▶ **EXERCISE GOAL**:
Can you print the data exactly and leave out each image?

▶ **COLLECTED MATERIAL**:

—————

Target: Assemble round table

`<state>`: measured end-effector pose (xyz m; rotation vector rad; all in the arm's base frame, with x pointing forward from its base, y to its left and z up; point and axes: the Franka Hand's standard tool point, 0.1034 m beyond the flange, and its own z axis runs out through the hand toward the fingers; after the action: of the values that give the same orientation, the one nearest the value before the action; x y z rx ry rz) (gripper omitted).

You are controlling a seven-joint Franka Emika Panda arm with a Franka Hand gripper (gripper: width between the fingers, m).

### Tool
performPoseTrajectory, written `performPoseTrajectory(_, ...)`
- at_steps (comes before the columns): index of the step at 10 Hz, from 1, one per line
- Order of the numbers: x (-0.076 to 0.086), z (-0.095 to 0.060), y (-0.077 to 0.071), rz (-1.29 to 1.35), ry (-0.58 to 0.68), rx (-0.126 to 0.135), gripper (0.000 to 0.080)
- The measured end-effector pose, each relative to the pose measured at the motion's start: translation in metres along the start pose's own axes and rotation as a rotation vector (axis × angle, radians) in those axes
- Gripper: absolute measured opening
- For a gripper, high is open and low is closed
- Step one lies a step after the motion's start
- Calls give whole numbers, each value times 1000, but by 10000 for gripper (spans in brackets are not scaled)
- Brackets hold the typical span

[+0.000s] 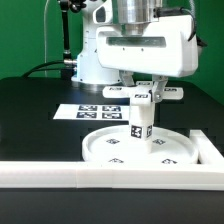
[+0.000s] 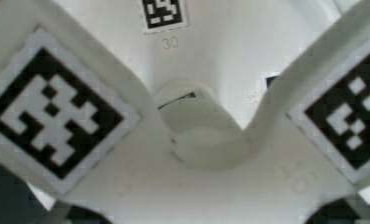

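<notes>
**Position of parts.** The disc [image 1: 105, 150] lies flat on the table, close against the border bars [image 1: 100, 176]. The post [image 1: 143, 126] stands upright on it, near its middle, with the long axis vertical. The cross [image 1: 172, 94] sits level at the top of the post, its arms reaching out to either side.

**Gripper.** The gripper [image 1: 149, 88] hangs straight down over the post, fingers at the hub of the cross. In the wrist view we see two tagged arms of the cross [image 2: 57, 105] spreading in a V close under the camera, but no finger is plainly visible. We cannot tell whether the jaws are clamped on the hub or merely standing beside it.

**Governing relation.** The cross lies directly below the jaws and in line with the post. We judge that hand, cross and post share one vertical axis, so any seating or turning must keep to that line. A sideways pull would tilt the post on the disc.

**Other.** The marker board [image 1: 95, 112] lies behind, well apart.
</notes>
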<state>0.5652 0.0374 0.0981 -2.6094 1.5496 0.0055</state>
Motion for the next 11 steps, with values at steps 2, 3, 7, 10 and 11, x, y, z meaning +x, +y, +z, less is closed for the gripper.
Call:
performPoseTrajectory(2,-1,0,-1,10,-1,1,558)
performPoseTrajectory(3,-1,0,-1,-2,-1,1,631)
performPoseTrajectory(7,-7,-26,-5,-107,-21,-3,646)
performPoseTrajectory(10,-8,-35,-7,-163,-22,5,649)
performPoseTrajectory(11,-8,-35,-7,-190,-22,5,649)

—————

▶ **RESPONSE**:
Target: Assemble round table

`<state>`: measured end-effector pose (xyz m; rotation vector rad; all in the arm's base frame, with x pointing forward from its base, y to its left and z up; point and axes: the Franka Hand's standard tool point, 0.1034 m beyond the flange, and its own z axis runs out through the hand toward the fingers; after the action: of the values that give the same orientation, the one nearest the value before the action; x y z rx ry rz) (gripper omitted).

You are controlling a seven-joint Franka Emika Panda arm with a Franka Hand gripper (gripper: width between the fingers, m).

### Tool
performPoseTrajectory, written `performPoseTrajectory(_, ...)`
- at_steps (comes before the columns): index of the step at 10 Hz, from 1, one per line
- Order of the numbers: x (-0.076 to 0.086), z (-0.095 to 0.060), y (-0.077 to 0.071), rz (-1.29 to 1.35), ry (-0.58 to 0.68), rx (-0.126 to 0.135), gripper (0.000 to 0.080)
- The measured end-effector pose, each relative to the pose measured at the motion's start: translation in metres along the start pose's own axes and rotation as a rotation vector (axis × angle, radians) in those axes
- Gripper: absolute measured opening
- For a gripper, high is open and low is closed
- Step one lies a step after the motion's start
- Calls give whole numbers, each value times 1000, but by 10000 for gripper (spans in brackets are not scaled)
- Brackets hold the typical span

[+0.000s] 
[+0.000s] 

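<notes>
**Position of parts.** The disc [image 1: 105, 150] lies flat on the table, close against the border bars [image 1: 100, 176]. The post [image 1: 143, 126] stands upright on it, near its middle, with the long axis vertical. The cross [image 1: 172, 94] sits level at the top of the post, its arms reaching out to either side.

**Gripper.** The gripper [image 1: 149, 88] hangs straight down over the post, fingers at the hub of the cross. In the wrist view we see two tagged arms of the cross [image 2: 57, 105] spreading in a V close under the camera, but no finger is plainly visible. We cannot tell whether the jaws are clamped on the hub or merely standing beside it.

**Governing relation.** The cross lies directly below the jaws and in line with the post. We judge that hand, cross and post share one vertical axis, so any seating or turning must keep to that line. A sideways pull would tilt the post on the disc.

**Other.** The marker board [image 1: 95, 112] lies behind, well apart.
</notes>
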<state>0.5652 0.0374 0.0981 -2.6094 1.5496 0.0055</state>
Motion for the next 11 steps, with values at steps 2, 3, 7, 10 and 11, x, y, z meaning +x, +y, +z, less is closed for the gripper.
Call:
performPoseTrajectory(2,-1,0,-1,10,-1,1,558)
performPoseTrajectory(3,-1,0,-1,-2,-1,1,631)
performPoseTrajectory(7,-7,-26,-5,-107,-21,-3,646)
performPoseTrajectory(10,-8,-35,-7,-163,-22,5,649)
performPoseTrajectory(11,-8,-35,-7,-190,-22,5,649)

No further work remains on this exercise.